> [WORK REQUIRED]
Two lines in the data below mark the range: the one with "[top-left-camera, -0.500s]" and the one with "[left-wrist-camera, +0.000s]". Return both, along with every line between them, exactly.

Source records:
= = = = = = =
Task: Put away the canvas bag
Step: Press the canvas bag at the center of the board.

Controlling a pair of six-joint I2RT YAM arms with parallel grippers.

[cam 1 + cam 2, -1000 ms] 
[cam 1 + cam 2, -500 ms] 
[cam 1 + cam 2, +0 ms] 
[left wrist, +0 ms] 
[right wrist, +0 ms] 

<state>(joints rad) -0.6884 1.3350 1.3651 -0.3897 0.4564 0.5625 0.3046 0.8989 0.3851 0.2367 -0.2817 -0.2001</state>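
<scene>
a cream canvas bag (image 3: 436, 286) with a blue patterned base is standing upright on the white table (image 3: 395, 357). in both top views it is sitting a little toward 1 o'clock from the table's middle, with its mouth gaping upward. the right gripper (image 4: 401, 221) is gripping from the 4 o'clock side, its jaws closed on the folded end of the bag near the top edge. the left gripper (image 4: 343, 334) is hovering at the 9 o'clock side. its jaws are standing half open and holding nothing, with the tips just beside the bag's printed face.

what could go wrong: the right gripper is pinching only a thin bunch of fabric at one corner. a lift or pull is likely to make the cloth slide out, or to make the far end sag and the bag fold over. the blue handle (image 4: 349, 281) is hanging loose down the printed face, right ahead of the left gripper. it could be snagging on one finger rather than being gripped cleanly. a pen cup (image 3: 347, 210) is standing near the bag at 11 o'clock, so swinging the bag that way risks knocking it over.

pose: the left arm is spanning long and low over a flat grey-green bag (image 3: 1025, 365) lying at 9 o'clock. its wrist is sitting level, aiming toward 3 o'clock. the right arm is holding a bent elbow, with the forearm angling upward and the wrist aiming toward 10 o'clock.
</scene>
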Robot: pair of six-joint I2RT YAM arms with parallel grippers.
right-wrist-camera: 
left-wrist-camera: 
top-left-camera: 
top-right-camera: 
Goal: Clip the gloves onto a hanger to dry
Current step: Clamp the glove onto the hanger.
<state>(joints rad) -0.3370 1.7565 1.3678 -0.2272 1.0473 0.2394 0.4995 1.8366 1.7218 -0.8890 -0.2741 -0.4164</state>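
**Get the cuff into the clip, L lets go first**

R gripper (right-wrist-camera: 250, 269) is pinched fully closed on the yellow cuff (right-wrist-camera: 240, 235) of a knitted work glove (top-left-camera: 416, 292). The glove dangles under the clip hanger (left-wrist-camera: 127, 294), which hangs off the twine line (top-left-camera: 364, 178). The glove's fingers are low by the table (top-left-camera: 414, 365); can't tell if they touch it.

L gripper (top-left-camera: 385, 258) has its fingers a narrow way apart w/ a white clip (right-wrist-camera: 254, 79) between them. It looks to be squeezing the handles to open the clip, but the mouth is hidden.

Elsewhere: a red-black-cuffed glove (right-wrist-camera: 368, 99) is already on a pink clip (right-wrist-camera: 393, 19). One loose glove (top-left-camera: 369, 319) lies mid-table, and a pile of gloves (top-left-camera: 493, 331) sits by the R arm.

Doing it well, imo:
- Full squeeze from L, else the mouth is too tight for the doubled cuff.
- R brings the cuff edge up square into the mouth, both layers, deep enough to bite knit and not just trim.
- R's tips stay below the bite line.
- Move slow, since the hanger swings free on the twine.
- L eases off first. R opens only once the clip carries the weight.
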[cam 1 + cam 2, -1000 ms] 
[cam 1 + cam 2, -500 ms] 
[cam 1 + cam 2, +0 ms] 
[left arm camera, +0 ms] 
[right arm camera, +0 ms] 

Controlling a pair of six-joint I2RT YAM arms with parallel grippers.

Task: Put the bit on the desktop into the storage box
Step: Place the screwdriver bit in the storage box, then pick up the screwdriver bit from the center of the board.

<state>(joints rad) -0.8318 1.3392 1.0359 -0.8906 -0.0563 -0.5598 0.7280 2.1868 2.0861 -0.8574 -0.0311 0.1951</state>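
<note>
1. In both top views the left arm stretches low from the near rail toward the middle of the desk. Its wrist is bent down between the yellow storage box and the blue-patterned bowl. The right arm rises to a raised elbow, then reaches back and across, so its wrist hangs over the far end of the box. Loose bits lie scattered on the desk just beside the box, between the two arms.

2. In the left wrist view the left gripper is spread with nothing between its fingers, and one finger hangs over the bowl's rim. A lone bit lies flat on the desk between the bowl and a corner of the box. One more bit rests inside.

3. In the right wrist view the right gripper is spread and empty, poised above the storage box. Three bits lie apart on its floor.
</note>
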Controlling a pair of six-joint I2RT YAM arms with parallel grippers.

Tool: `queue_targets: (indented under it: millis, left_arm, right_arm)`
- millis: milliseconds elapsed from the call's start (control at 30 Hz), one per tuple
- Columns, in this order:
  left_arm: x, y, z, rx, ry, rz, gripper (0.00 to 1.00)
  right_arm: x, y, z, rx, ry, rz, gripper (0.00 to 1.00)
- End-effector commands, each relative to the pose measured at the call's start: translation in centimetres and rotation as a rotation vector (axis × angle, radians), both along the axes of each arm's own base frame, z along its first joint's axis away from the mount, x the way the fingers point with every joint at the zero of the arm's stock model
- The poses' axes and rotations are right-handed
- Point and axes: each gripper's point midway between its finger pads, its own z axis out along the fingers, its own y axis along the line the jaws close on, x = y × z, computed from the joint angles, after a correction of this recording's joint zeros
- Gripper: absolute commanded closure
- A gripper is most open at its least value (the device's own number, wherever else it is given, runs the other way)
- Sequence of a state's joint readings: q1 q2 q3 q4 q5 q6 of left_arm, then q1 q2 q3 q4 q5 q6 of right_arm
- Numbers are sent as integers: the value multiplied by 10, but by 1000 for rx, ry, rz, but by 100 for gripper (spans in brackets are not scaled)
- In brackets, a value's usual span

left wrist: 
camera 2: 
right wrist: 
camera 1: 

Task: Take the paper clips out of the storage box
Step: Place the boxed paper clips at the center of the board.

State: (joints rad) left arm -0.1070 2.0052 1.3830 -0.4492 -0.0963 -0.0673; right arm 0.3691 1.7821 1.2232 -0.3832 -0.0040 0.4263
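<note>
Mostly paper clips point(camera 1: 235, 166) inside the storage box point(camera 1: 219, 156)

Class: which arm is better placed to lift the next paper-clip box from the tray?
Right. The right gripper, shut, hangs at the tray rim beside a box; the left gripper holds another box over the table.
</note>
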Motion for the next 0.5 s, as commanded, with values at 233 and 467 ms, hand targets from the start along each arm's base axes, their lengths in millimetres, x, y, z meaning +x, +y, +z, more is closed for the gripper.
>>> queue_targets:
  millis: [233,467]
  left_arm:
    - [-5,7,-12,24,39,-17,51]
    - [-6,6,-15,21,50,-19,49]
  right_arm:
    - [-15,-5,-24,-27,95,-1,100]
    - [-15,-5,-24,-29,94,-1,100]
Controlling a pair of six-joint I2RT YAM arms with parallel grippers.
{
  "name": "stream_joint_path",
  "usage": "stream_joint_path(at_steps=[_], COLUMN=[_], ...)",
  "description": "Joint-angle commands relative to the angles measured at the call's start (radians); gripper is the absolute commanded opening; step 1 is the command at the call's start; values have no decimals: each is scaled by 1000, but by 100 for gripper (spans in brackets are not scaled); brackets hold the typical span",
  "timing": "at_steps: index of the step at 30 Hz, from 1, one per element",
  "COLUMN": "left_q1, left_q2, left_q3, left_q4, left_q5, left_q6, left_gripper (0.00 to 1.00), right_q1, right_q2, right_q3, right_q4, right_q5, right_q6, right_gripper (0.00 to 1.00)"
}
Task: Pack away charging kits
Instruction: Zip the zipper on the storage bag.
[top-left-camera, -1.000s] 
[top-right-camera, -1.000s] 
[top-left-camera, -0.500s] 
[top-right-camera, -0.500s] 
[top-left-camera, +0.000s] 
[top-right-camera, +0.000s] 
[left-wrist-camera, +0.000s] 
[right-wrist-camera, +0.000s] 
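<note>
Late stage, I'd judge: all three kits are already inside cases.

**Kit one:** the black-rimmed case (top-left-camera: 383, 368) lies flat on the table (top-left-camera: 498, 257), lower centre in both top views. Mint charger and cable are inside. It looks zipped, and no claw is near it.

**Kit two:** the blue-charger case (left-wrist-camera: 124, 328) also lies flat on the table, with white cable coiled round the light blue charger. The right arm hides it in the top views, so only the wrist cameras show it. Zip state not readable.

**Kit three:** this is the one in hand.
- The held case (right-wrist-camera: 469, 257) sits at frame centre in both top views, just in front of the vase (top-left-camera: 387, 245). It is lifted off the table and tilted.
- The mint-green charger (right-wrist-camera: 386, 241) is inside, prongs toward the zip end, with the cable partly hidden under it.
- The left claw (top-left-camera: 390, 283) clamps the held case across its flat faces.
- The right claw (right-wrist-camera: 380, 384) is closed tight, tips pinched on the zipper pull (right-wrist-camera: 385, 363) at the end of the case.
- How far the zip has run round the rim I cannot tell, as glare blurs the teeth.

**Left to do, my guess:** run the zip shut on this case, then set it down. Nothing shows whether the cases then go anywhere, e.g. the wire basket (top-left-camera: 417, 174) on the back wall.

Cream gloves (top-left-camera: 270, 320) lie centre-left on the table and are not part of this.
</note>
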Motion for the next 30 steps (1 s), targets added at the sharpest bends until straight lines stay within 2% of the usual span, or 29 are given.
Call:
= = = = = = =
> [EXERCISE ANSWER]
[top-left-camera, -0.500s] 
[top-right-camera, -0.500s] 
[top-left-camera, +0.000s] 
[top-right-camera, +0.000s] 
[left-wrist-camera, +0.000s] 

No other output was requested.